登录查看更多内容

Deep learning--CNN: Edge detection

Chen Yang??????

Machine & Deep Learning | Big Data Cloud

发布日期: 2018年3月11日

Computer vision is one of the areas advancing rapidly thanks to deep learning. Deep learning is now helping the self-driving cars to figure out where are the others cars and pedestrians around it so it avoids them. It's making face recognition much better than ever before, you could unlock a phone or unlock even a door using just your face. The convolutional neural network (CNN) is the deep learning technique that actually pushes forward computer vision performance.
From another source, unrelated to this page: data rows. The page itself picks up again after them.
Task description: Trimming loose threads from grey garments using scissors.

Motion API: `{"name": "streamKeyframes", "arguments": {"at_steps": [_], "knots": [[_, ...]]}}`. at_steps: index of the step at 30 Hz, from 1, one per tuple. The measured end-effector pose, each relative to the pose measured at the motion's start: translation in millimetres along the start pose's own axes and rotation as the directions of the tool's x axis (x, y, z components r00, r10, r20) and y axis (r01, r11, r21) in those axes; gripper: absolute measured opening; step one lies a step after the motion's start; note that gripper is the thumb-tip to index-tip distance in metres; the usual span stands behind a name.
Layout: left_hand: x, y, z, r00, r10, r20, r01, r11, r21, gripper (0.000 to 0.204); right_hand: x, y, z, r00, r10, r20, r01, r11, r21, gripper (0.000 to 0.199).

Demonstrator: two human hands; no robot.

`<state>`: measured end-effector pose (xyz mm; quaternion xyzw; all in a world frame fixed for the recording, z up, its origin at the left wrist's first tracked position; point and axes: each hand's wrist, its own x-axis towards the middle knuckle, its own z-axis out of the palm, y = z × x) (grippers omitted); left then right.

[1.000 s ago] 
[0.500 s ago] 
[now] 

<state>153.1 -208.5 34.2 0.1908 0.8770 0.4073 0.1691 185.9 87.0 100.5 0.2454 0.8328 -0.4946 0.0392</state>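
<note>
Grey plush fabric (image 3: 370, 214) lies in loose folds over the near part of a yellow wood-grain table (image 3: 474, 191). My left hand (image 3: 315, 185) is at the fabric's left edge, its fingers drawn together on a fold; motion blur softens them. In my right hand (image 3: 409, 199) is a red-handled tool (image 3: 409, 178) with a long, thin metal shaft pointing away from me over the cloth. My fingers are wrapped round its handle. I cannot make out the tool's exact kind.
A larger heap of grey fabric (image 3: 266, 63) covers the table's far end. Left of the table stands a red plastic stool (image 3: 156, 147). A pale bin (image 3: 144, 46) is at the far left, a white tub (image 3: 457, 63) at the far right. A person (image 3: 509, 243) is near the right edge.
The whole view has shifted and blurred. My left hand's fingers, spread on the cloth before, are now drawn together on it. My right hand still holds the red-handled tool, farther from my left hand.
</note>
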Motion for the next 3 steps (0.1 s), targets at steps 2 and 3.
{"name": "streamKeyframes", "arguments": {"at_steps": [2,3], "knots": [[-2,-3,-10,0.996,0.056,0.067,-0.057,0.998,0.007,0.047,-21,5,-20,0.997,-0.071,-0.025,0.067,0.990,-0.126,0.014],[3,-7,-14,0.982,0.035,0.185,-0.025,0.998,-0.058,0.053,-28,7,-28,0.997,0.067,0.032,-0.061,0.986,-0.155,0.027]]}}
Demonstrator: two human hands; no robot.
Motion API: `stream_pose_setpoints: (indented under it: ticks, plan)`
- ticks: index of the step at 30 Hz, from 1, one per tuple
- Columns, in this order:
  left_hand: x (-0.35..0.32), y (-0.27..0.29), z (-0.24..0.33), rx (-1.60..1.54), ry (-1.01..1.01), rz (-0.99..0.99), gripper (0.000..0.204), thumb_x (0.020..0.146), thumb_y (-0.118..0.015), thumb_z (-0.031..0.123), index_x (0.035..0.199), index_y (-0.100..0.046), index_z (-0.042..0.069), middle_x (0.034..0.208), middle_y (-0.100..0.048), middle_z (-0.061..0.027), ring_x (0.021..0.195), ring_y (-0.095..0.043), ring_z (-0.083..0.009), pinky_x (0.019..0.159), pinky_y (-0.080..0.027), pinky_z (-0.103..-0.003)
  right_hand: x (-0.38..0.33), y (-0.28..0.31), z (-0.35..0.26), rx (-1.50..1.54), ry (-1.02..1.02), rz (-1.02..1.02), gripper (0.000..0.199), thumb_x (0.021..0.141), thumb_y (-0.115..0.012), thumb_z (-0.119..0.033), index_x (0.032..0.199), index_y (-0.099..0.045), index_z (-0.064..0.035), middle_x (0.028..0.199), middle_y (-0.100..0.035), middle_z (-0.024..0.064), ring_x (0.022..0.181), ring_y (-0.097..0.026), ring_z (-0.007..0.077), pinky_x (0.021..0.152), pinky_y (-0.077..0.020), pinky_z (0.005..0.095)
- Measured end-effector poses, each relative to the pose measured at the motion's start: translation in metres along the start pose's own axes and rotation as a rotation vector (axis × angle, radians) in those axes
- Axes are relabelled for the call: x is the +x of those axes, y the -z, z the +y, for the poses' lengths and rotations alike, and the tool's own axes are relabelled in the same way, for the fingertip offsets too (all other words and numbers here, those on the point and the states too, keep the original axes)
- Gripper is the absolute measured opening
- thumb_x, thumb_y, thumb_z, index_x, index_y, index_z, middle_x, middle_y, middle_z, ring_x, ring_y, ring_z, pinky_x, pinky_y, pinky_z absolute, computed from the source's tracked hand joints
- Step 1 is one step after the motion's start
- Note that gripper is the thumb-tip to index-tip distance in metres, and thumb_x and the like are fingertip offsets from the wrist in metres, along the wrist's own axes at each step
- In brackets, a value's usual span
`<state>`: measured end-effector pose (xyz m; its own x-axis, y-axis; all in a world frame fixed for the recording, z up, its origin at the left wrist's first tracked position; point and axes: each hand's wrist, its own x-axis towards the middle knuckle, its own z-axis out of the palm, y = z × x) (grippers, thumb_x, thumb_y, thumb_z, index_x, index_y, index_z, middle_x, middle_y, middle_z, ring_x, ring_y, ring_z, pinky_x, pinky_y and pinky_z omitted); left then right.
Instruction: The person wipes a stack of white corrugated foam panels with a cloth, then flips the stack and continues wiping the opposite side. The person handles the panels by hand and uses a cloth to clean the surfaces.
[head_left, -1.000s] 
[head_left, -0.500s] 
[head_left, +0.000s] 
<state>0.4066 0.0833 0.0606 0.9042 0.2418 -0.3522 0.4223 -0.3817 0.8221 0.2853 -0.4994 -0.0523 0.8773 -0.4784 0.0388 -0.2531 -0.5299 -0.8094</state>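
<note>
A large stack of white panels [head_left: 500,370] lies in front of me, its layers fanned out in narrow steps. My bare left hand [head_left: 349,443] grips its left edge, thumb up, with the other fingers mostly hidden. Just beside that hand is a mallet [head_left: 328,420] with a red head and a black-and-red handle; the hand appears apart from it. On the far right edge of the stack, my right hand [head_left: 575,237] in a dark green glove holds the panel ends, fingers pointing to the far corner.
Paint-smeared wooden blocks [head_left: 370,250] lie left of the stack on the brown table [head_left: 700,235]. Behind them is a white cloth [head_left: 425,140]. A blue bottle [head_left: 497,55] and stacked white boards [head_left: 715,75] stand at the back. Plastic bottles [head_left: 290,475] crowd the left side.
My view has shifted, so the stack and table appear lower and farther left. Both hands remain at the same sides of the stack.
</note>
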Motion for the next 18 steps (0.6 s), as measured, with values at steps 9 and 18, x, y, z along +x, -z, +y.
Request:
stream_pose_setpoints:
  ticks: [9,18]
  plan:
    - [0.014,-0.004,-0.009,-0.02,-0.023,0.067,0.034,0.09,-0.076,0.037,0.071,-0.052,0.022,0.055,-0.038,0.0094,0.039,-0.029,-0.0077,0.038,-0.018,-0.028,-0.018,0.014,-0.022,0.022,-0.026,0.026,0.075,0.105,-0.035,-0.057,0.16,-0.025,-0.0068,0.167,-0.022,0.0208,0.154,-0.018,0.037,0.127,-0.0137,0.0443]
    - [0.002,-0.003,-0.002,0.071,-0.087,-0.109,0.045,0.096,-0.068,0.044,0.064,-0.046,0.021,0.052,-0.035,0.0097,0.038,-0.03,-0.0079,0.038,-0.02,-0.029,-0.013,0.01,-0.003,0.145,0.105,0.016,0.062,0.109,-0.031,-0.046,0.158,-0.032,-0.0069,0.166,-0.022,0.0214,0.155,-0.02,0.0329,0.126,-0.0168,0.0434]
The very first step for CNN processing an image is to learn low-level features of the image such as edge. In this article we talk about the edge detection. Let's say there is a 6x6 grayscale image, in order to detect edges, let's say vertical edge in the image, what we can do is to construct a 3x3 matrix which is called filter or kernel, and then convolve the 6x6 image with the 3x3 filter to obtain a 4x4 image as the output. The upper left element of this 4x4 matrix is computed by moving the 3x3 filter on top of the upper left 3x3 region and then taking the element-wise product and adding up all the resulting 9 numbers, to get the second element in the first row of the 4x4 matrix, you're gonna shift the filter one step to the right and add up all the element-wise products, and repeat shift and sum of products operation you can compute the first raw of 4x4 matrix, when it comes to the second row in the 4x4 matrix, you have to move the filter one step down and do the element-wise product and sum up the products.

So, you shift right and compute next elements in a row and shift down and start to compute the first element in the next row, and so on, finally you obtain the output 4x4 matrix.

To illustrate edge detection using convolution operation, we're gonna use a simplified image, let's say we have a 6x6 image where the left half is all 10 and right half is all 0, if you thought it's a picture then the left half 10s give you a brighter pixel-intensive values and right half 0s give you darker pixel-intensive values, as shown in the following slide, here uses the shade of gray to denote 0s, and there is clearly a very strong vertical edge right down the middle of the image as a transitions from white to gray. And here we have a 3x3 filter which is visualized as a picture where lighter pixels are on the left, middle zeros in the middle and darker on the right. Then you convolve the image with the filter and then get a 4x4 output matrix, now if you plot this output as an image where the lighter region is in the middle and that corresponds to having detected the vertical edge down the middle in the input image. And in case the dimensions here seemed a little bit wrong since the detected edge in the output seemed really thick, that is only because we're working with very small images in this example, and if you're using a say 1000x1000 image then you'll find that this does a pretty good job.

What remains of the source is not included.